_ACTION ITEM_:
Your reply is to be the lines below, exactly as written, with images omitted.

_GIVEN MATERIAL_:
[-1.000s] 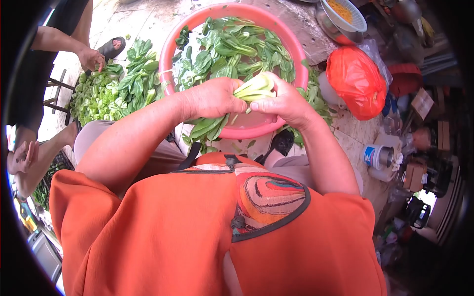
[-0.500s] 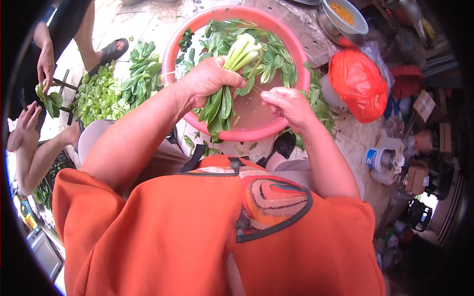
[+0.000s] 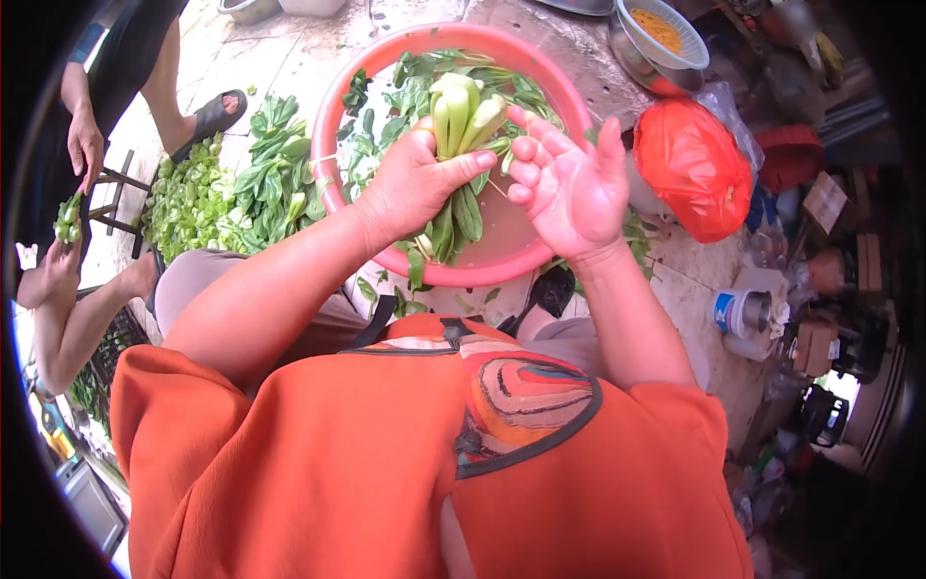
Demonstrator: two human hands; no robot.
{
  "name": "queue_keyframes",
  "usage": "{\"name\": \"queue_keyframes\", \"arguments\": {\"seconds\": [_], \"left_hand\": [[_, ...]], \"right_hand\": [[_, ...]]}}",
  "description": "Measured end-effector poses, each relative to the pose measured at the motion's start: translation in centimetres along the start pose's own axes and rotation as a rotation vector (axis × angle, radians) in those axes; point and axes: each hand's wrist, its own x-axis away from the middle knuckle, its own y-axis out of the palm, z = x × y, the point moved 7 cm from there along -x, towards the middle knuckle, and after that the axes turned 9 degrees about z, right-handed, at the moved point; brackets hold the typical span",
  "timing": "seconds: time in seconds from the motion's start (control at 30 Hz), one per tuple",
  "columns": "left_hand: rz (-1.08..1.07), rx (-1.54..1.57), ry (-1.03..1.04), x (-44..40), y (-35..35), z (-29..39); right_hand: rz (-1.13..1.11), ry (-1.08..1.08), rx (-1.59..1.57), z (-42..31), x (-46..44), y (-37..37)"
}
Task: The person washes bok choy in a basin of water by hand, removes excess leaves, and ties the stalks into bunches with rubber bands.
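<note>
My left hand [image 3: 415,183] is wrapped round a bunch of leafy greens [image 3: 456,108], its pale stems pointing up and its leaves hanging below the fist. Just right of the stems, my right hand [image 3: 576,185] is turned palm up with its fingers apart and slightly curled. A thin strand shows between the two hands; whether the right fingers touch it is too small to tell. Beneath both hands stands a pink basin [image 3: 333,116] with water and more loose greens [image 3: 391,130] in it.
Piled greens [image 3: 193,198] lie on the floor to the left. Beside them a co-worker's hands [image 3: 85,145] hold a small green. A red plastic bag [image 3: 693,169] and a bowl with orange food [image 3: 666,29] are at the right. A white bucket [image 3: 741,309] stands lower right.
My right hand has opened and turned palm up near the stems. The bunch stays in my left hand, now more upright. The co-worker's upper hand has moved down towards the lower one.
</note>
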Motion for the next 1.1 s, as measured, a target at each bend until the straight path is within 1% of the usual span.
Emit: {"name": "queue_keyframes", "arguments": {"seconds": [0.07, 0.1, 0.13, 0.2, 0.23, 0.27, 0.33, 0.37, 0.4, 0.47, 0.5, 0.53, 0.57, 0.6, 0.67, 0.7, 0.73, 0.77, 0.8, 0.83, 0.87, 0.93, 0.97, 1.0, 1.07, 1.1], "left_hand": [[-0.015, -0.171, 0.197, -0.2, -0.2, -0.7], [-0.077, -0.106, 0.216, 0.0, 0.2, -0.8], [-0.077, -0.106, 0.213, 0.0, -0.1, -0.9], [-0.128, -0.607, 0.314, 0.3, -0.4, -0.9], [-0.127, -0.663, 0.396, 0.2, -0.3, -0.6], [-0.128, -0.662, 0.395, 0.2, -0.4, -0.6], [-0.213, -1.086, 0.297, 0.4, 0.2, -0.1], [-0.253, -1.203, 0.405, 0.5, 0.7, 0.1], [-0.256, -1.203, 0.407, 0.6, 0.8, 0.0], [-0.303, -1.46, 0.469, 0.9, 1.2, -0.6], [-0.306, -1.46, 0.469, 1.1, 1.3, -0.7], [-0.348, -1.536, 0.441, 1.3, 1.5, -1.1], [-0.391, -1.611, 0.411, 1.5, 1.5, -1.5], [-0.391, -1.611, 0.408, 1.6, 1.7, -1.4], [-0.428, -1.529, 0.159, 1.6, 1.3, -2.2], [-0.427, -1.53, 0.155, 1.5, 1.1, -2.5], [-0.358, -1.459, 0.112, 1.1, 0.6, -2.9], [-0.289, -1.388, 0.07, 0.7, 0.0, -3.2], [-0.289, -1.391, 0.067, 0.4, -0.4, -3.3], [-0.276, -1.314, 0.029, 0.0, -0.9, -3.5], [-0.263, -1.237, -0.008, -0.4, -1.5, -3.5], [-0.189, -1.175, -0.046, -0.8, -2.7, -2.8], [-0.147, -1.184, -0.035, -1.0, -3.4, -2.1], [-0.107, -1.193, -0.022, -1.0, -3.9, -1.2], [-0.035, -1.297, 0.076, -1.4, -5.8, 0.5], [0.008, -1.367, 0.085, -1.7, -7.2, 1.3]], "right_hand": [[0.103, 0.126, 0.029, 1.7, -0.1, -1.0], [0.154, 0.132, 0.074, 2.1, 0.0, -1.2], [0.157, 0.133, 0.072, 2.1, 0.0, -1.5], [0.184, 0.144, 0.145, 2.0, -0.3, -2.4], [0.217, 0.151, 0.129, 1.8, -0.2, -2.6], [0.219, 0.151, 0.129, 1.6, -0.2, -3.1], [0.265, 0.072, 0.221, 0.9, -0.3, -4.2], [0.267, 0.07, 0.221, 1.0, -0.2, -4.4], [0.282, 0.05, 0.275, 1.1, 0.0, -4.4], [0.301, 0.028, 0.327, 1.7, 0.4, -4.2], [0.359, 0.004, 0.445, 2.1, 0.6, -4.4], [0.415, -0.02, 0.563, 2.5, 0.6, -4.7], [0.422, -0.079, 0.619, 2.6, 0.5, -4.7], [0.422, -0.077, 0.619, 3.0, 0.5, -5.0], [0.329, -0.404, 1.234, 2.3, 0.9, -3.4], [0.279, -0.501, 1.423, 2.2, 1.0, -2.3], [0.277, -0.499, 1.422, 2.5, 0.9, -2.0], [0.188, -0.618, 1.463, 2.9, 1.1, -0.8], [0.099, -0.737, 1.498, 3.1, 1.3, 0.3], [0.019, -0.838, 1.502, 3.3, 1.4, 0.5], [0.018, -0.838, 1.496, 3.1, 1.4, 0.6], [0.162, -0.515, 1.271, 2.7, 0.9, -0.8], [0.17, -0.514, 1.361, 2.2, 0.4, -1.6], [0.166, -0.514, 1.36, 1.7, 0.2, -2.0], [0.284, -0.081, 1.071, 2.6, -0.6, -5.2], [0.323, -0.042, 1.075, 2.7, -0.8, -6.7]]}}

_TASK RESPONSE_:
[-1.000s] 
[-0.500s] 
[+0.000s] 
Demonstrator: two human hands; no robot.
{
  "name": "queue_keyframes",
  "usage": "{\"name\": \"queue_keyframes\", \"arguments\": {\"seconds\": [_], \"left_hand\": [[_, ...]], \"right_hand\": [[_, ...]]}}",
  "description": "Measured end-effector poses, each relative to the pose measured at the motion's start: translation in centimetres along the start pose's own axes and rotation as a rotation vector (axis × angle, radians) in those axes; point and axes: each hand's wrist, its own x-axis away from the middle knuckle, its own y-axis out of the palm, z = x × y, the point moved 7 cm from there along -x, towards the middle knuckle, and after that the axes turned 9 degrees about z, right-handed, at the moved point; brackets hold the typical span",
  "timing": "seconds: time in seconds from the motion's start (control at 30 Hz), one per tuple",
  "columns": "left_hand: rz (-1.08..1.07), rx (-1.54..1.57), ry (-1.03..1.04), x (-44..40), y (-35..35), z (-29..39); right_hand: rz (-1.13..1.11), ry (-1.08..1.08), rx (-1.59..1.57), z (-42..31), x (-46..44), y (-37..37)"
}
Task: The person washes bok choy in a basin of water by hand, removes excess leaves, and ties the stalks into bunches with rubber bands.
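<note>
My left hand [image 3: 415,183] is wrapped round a bunch of leafy greens [image 3: 456,108], its pale stems pointing up and its leaves hanging below the fist. Just right of the stems, my right hand [image 3: 576,185] is turned palm up with its fingers apart and slightly curled. A thin strand shows between the two hands; whether the right fingers touch it is too small to tell. Beneath both hands stands a pink basin [image 3: 333,116] with water and more loose greens [image 3: 391,130] in it.
Piled greens [image 3: 193,198] lie on the floor to the left. Beside them a co-worker's hands [image 3: 85,145] hold a small green. A red plastic bag [image 3: 693,169] and a bowl with orange food [image 3: 666,29] are at the right. A white bucket [image 3: 741,309] stands lower right.
My right hand has opened and turned palm up near the stems. The bunch stays in my left hand, now more upright. The co-worker's upper hand has moved down towards the lower one.
</note>
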Motion for the next 1.1 s, as measured, a target at each bend until the straight path is within 1% of the usual span.
Emit: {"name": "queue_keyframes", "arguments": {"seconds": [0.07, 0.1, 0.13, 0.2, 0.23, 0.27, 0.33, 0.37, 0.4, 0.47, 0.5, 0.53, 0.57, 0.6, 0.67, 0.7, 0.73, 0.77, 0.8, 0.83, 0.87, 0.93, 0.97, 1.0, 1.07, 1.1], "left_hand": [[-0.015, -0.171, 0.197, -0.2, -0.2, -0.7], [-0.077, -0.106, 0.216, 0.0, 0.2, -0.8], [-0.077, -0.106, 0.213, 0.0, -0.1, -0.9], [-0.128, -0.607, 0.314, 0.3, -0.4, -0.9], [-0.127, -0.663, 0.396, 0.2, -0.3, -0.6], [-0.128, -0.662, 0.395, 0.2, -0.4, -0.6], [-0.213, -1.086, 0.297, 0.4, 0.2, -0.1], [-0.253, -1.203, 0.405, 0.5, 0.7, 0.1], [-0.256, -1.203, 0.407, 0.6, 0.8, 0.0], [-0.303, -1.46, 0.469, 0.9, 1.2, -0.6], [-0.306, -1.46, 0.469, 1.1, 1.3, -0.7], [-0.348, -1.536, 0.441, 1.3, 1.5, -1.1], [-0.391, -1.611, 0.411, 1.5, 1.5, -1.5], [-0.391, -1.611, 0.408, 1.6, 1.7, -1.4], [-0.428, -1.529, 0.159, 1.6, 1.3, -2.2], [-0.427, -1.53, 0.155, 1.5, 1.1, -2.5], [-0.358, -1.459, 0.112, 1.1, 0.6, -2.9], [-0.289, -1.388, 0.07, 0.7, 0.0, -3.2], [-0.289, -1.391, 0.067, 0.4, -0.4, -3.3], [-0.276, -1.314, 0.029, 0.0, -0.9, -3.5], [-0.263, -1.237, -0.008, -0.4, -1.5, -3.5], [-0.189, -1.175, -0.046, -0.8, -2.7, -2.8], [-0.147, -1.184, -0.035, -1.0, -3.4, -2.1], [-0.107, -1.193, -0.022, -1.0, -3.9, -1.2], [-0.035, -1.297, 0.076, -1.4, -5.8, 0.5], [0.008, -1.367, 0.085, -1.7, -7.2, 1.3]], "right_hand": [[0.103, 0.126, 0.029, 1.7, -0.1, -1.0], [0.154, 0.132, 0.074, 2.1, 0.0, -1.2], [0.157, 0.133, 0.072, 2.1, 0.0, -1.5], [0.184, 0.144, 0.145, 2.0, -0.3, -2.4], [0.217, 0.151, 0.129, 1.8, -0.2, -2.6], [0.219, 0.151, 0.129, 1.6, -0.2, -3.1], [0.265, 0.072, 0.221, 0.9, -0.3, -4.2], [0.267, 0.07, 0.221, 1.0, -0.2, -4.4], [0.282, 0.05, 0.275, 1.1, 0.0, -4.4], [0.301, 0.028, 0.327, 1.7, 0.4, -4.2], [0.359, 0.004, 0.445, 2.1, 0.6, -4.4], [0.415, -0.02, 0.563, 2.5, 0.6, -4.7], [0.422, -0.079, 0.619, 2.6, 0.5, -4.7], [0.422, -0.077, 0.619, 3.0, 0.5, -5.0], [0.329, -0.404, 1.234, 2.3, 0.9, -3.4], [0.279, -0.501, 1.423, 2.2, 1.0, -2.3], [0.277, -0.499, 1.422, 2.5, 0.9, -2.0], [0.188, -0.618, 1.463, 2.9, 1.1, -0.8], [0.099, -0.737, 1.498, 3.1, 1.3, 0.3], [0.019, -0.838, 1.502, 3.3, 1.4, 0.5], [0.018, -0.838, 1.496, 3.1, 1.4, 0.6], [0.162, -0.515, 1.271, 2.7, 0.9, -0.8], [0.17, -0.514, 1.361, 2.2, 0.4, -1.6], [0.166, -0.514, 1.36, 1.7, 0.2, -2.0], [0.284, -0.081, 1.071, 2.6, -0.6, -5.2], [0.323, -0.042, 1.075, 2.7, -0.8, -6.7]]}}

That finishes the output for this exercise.